During the interview, Barrowman claimed a senior official in the Department of Health said an on-going investigation by the National Crime Agency into procurement deals would be dropped if they were prepared to pay money back. Was this a civil servant, or a Government aide?

On whose instructions did this conversation take place? Barrowman must substantiate his accusation.

But the bigger question is: who put Michelle Mone forward to then prime minister David Cameron to be made a peer in 2015 and why?

This country is full of successful entrepreneurs and they don’t all end up wearing ermine.

In the interview Mone whined that: ‘…since I’ve walked into the House of Lords, it’s been a nightmare for me and my family.’

Well, Michelle, there’s an easy answer to that. Do what Lord Callanan suggested yesterday, walk right back out again. It will be a better place without you.

Hannah’s latest feat… Saving the Variety Show

On Sunday evening I lit the fire and settled down to write my Christmas cards as I watched the Royal Variety Performance, believing I was in for a treat. I wasn’t. 

And if it hadn’t been for Hannah Waddingham belting out O Holy Night with the voice of an angel — is there no end to this woman’s talents? — along with the stellar performances by Cher and Beverley Knight, I’d have switched off. 

These amazing women kept the show on the road because otherwise it was a yawn fest. I struggled to give it three out of ten. 

If it hadn’t been for Hannah Waddingham belting out O Holy Night with the voice of an angel  along with the stellar performances by Cher and Beverley Knight, I’d have switched off

My sympathies lay with Prince William and Kate who were hosts to Crown Princess Victoria of Sweden and Prince Daniel at the event. 

The Waleses smiled gamely as a tuneless Paloma Faith cavorted on stage, occasionally headbutting the glass in what looked like a bus shelter, but they must have been cringing with embarrassment.

The ‘Common List’ topping my Christmas list

I’ve had the good fortune to meet up with esteemed interior designer and socialite, Nicky Haslam, twice at festive parties recently. I feel like he’s my new best friend.

Nicky is the author of the mischief-making, annual Common List — the hobbies, interests, gadgets, food, drink, TV habits, people and even health conditions that are ‘common’ in his eyes.
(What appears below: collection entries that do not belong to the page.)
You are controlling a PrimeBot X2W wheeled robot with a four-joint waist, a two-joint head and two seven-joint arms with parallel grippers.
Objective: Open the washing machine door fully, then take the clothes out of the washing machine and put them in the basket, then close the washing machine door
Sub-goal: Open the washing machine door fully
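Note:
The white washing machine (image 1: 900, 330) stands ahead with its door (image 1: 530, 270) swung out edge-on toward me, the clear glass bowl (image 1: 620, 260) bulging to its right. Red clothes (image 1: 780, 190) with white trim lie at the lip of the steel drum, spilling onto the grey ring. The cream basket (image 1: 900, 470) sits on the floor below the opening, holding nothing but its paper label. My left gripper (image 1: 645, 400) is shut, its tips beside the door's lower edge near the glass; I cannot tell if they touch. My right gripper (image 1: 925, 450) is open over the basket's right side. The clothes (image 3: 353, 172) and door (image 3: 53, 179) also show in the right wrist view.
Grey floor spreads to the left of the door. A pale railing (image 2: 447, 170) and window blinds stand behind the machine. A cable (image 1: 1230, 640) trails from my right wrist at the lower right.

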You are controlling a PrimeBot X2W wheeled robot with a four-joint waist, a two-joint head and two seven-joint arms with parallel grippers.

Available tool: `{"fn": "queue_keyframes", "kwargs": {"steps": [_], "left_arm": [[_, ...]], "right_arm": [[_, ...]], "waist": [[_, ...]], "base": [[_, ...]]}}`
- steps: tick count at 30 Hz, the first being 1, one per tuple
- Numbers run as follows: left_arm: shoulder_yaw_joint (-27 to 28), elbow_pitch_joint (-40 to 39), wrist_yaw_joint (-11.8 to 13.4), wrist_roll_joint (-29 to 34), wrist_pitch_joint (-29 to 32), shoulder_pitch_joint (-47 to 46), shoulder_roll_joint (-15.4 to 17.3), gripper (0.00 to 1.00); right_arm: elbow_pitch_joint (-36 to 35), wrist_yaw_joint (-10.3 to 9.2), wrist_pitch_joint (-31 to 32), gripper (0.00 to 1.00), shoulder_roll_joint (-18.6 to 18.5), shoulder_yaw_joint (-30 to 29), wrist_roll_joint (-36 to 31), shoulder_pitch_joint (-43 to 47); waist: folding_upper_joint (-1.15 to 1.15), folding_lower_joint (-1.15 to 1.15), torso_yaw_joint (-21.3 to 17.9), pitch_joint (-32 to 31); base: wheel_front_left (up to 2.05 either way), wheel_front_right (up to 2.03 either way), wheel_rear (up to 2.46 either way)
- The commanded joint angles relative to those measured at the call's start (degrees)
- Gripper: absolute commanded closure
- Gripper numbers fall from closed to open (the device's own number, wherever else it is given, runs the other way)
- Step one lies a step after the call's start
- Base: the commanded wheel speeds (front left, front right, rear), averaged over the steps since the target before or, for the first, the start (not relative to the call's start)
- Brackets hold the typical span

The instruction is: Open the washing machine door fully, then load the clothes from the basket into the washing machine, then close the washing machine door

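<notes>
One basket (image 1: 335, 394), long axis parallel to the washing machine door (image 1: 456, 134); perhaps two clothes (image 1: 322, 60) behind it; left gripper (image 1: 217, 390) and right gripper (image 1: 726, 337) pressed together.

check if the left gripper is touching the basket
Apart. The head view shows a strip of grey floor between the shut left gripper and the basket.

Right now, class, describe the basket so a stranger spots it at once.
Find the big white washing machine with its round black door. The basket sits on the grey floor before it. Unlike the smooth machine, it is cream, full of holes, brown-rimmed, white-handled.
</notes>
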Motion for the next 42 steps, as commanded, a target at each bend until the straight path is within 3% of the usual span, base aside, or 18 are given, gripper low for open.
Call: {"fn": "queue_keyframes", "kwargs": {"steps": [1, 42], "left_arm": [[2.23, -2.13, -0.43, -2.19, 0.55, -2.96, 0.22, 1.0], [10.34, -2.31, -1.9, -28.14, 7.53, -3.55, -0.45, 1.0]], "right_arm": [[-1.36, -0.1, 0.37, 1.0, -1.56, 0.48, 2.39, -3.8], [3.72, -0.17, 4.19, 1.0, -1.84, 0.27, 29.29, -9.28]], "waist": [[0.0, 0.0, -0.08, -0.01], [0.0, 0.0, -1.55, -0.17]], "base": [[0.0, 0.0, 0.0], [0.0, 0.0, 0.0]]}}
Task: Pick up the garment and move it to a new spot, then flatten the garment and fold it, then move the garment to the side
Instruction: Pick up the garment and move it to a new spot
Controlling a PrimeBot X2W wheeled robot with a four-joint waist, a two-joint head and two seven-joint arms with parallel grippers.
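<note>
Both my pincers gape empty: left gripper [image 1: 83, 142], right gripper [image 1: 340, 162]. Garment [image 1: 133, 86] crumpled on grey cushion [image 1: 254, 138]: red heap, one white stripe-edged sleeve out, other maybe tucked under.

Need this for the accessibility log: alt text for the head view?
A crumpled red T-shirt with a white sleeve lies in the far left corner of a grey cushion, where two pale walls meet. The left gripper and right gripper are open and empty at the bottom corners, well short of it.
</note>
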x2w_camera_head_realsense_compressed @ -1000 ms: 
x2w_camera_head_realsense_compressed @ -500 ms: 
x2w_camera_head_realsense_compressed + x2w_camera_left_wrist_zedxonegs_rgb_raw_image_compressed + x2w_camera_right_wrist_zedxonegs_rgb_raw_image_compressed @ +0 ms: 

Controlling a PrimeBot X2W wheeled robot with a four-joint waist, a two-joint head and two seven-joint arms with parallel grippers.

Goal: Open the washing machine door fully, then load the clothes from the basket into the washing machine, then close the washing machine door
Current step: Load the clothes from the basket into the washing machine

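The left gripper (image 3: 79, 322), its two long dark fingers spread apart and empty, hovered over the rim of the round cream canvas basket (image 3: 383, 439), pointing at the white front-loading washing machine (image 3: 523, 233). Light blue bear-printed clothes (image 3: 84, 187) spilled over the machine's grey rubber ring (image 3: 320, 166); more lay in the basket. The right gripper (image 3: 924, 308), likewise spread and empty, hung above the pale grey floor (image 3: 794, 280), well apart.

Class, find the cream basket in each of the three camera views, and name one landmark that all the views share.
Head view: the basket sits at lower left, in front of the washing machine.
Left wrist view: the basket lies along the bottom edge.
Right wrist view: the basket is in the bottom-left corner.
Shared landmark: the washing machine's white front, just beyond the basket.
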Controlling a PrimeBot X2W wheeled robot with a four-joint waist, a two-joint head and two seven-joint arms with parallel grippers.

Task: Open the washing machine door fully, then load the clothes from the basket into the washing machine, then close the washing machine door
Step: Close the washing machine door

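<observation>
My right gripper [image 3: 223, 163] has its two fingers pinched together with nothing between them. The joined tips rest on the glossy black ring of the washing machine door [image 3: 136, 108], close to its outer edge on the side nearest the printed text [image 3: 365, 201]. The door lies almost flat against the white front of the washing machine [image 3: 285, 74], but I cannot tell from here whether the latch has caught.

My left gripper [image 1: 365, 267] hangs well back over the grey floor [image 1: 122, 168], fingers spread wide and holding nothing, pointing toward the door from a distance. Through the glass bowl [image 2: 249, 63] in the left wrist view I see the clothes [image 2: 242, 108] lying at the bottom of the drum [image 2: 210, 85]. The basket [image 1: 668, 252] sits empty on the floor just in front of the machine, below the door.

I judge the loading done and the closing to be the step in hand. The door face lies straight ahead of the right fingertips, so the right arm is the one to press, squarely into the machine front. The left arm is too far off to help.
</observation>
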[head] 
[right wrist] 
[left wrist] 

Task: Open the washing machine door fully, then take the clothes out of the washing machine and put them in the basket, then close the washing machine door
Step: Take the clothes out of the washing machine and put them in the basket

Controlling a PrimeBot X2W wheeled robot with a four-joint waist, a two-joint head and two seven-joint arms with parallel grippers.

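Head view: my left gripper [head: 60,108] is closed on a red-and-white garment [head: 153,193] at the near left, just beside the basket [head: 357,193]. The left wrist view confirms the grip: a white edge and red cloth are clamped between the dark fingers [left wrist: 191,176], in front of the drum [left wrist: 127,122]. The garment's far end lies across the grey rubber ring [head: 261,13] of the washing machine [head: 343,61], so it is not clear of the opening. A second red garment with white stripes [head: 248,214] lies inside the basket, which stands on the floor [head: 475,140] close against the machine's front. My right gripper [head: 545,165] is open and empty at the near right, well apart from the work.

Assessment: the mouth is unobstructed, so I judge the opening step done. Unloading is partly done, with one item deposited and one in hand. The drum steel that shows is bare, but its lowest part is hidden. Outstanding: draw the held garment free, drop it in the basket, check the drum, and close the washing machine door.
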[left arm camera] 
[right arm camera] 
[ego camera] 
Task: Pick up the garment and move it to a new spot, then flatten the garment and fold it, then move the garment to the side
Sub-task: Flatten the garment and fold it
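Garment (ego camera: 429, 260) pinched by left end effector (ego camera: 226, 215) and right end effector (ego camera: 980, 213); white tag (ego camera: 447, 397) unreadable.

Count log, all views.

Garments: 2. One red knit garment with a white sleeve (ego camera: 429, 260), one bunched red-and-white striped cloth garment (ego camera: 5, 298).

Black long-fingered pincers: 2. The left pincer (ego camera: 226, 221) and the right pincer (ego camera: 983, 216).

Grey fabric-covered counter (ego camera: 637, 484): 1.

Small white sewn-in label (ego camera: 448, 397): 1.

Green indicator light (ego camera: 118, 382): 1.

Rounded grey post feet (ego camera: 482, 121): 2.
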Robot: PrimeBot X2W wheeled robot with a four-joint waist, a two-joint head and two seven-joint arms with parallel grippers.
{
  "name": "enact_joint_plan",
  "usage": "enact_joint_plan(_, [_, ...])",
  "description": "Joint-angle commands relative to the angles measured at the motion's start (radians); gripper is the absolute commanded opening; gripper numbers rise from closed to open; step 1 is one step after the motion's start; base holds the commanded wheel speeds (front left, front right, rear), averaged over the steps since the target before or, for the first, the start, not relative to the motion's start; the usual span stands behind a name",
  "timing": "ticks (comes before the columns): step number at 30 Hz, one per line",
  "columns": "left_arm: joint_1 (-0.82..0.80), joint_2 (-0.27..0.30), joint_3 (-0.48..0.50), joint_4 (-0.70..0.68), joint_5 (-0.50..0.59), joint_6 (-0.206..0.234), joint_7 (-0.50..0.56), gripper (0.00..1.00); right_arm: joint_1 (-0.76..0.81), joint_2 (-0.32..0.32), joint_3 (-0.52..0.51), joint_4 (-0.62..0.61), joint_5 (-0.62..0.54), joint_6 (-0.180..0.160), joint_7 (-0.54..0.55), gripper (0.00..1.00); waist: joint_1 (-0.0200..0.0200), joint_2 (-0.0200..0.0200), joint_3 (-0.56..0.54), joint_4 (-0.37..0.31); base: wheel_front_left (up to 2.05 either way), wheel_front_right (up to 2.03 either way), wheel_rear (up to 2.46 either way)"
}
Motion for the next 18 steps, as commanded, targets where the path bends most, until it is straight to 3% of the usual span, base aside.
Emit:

He prints the list on a tea towel and his 2023 version includes podcasts, Grayson Perry, The Repair Shop and ordering lobster.

It is laugh-out-loud brilliant and a quirky stocking filler but sadly sold out. I’ll be getting my 2024 order in early.

  • The robin in my garden is so cheeky that he now taps on the kitchen window when he sees me at the sink. Like many people I take comfort in the belief that a robin’s presence is to remind us of someone we have lost, and at this time of year his visits are especially poignant. And so, still in my PJs, I hurry out to the bird table with the sunflower hearts as he hops down the path behind me for a truly, joyous start to the day.

Nigella’s hot tip just left me cold

Nigella says it doesn’t matter if your Christmas dinner isn’t hot — as long as the plates and gravy are. Well Nigella, it’s important to me!

I am a Christmas dinner perfectionist so I die a little inside if one of my three adult daughters utters the dreaded words ‘Can I do it this year?’

Then I hear the voice of my late husband in my ear; ever indulgent of his girls, he’d have whispered: ‘Let them. It doesn’t matter, they need to learn.’

Nigella says it doesn’t matter if your Christmas dinner isn’t hot — as long as the plates and gravy are

But, it does matter… I don’t want my sprouts cooked in brown butter with chopped chestnuts, thank you. And I like the food to be properly hot, not tepid because someone’s too busy trying out trendy celebrity chef tips.

Timing is everything. I cook the turkey overnight in the Aga and there’s no smell like it on Christmas morning as the eldest and I sneak down to the kitchen before anyone is awake. We lift it out and stand for a moment and, silently, I count my blessings.

And I will be doing the same this year — because I got my bid in first. Merry Christmas and a Happy New Year to you all!